In a bid to close the digital divide, a group of Oregon Institute of Technology (Oregon Tech) students has secured a for mobile hotspots for students who otherwise lack internet access.
The idea for the project came from a writing class this winter where students were asked to think of a “wicked problem” on campus and create a solution. According to Oregon Tech, wicked problems are those that are complex due to a variety of factors – including incomplete information, too many stakeholders, contradictions, or changing requirements.
“Creating opportunities like the design thinking and wicked problem assignment provides students with authentic learning experience to innovate, critically think, collaborate, solve problems, and make a difference beyond the classroom,” explained Oregon Tech Assistant Professor Amber Lancaster, who taught the class where the idea was developed.
A group of seniors – including Renewable Energy Engineering, Communication Students, and Professional Writing majors – developed the project.
“Our team’s original intention was to address technology issues across the Klamath Falls campus,” Professional Writing major Erin Miller said. “After hearing from student, staff, and faculty stakeholders, we determined that mobile hotspots were a feasible means for addressing the most commonly heard complaint: unreliable on-campus internet connectivity and unaffordable internet plans off-campus.”
The team proposed establishing a mobile hotspot program that supports and expands the Professional Writing program’s mobile usability lab and supports a diverse student population within the Communication and Professional Writing programs. The project is intended to address technology access and equity barriers to learning primarily for students who live off campus and cannot afford internet service. The team was able to secure a $11,700 equipment grant from the Oregon Tech Foundation.

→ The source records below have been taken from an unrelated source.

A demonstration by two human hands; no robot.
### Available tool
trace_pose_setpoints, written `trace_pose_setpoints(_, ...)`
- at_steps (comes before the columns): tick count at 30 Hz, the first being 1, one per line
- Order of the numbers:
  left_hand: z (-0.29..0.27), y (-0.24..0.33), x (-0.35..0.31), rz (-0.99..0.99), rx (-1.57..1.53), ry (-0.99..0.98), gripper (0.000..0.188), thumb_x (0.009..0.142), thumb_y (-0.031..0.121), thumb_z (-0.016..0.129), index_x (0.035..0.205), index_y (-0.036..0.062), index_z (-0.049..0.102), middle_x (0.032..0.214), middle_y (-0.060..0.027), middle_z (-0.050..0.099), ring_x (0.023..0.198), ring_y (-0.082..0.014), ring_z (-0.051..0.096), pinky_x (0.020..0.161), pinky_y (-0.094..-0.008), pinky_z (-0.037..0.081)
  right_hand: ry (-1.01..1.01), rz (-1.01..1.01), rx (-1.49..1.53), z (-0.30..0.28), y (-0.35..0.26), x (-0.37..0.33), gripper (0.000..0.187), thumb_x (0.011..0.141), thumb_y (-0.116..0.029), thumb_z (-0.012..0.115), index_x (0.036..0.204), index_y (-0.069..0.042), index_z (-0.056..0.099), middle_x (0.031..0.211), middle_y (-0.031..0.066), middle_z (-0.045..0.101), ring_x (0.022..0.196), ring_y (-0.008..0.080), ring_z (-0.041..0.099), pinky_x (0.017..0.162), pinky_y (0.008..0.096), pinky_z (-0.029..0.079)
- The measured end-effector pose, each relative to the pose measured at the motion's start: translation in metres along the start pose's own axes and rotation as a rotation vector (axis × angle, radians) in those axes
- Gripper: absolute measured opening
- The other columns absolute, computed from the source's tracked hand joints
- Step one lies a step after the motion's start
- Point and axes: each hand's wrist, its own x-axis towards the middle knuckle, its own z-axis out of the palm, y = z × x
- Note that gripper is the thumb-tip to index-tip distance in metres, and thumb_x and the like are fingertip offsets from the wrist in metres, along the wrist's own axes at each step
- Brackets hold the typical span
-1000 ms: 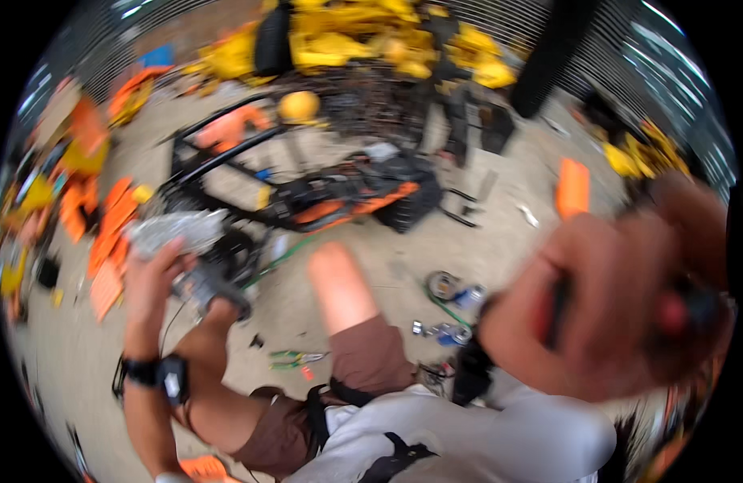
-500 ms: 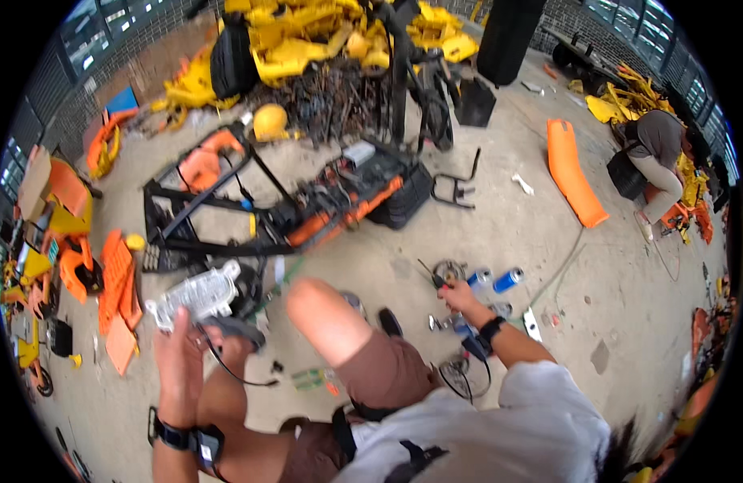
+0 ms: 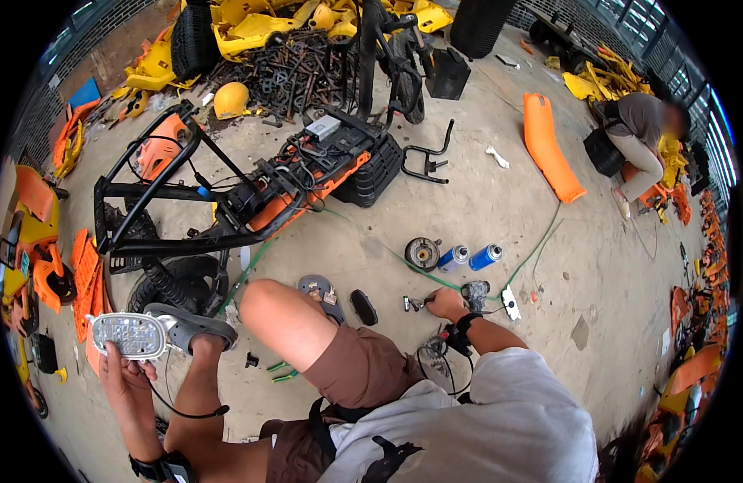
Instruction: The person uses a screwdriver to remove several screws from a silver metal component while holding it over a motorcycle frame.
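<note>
My left hand (image 3: 128, 398) is closed on a clear-lensed lamp (image 3: 130, 335) with a white rim, held up at the left beside my foot. From the lamp a black cable (image 3: 186, 412) with a plug end hangs down. My right hand (image 3: 446, 305) is down at the floor, fingers together around a small dark thing that I cannot make out. Small metal parts (image 3: 409, 303) lie just left of its fingertips. Close by on its right is a grey power tool (image 3: 475, 295). Two blue spray cans (image 3: 469, 258) and a round metal hub part (image 3: 423, 253) stand beyond it.
A stripped black scooter frame (image 3: 251, 189) lies ahead of me, with a wheel (image 3: 182, 286) near my left foot. Green-handled pliers (image 3: 283, 372) rest by my knee. An orange panel (image 3: 548, 149) lies at right. Another person (image 3: 641, 137) crouches at far right. A white power strip (image 3: 510, 303) sits nearby.
The lamp has come lower and further left in my left hand, its lens turned up. My right hand has dropped toward the floor; the screwdriver-like tool it held no longer shows clearly.
</note>
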Motion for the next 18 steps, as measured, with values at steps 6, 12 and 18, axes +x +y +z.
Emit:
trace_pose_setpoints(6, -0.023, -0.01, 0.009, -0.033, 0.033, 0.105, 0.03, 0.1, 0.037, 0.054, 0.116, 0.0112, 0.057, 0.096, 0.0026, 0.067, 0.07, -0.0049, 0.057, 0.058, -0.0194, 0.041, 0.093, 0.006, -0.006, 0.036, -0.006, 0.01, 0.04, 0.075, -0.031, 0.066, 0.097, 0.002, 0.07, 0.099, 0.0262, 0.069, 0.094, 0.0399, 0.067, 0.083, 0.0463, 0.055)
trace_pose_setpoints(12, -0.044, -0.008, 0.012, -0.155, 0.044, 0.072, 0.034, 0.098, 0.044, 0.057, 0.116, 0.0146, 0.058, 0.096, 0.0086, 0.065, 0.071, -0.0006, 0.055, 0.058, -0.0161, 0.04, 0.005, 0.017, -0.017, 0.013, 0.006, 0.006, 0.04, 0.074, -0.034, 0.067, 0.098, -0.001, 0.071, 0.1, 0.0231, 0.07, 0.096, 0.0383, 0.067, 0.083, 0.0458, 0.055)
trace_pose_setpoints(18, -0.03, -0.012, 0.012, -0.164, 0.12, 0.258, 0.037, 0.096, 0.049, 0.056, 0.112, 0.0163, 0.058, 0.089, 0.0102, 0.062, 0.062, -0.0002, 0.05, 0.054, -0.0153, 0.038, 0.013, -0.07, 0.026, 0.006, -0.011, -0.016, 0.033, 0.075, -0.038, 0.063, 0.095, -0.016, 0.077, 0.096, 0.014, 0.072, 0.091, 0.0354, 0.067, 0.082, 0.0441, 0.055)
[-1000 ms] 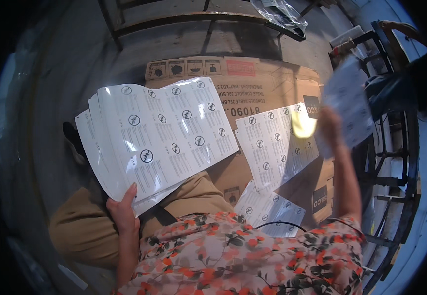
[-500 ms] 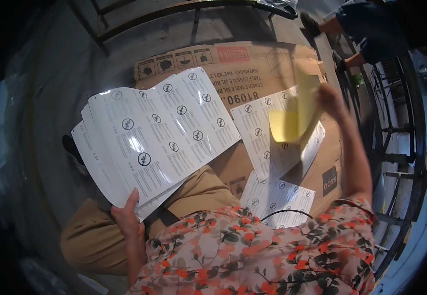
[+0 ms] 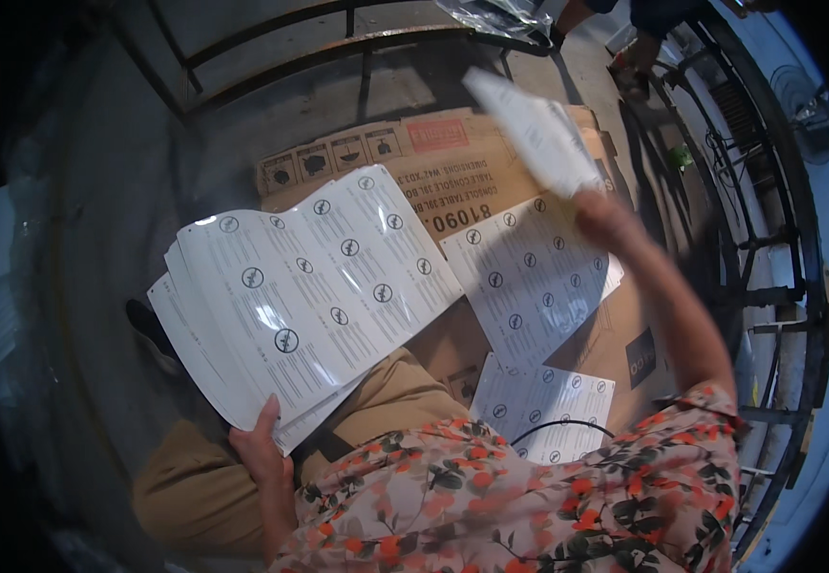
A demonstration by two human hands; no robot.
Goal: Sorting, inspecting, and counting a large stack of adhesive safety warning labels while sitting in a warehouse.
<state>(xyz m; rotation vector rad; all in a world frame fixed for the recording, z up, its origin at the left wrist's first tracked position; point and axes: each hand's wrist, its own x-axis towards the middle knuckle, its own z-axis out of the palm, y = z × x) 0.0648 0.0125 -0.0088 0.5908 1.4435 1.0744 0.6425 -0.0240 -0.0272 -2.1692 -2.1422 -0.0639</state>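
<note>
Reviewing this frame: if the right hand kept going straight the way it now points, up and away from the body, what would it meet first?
Probably nothing close. The right hand lifts a white printed sheet above the flattened brown cardboard box, pointing toward the dark metal railing. That railing looks first in line, though depth is unclear.

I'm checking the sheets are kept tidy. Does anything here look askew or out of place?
Somewhat. The stack in the left hand is fanned, its lower sheets sticking out unevenly. Two loose sheets lie at different angles on the flattened cardboard box, one above the other. The right hand holds one sheet up, blurred.
</note>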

“With the mobile hotspot pilot project, we hope to provide students and faculty with a reliable internet source for those that cannot afford internet connectivity or for those faculty who perform field work in locations with spotty internet signals,” Miller said.
With the grant funding, the program will support 15 Oregon Tech students each term with loanable mobile hotspots for students who can’t afford internet service, who reside outside the service area, or who may not be able to fully utilize campus resources if they are employed off-campus and their work schedules conflict with Learning Resource Center and other facility operating hours. If the pilot project is a success, the team hopes to expand across the university.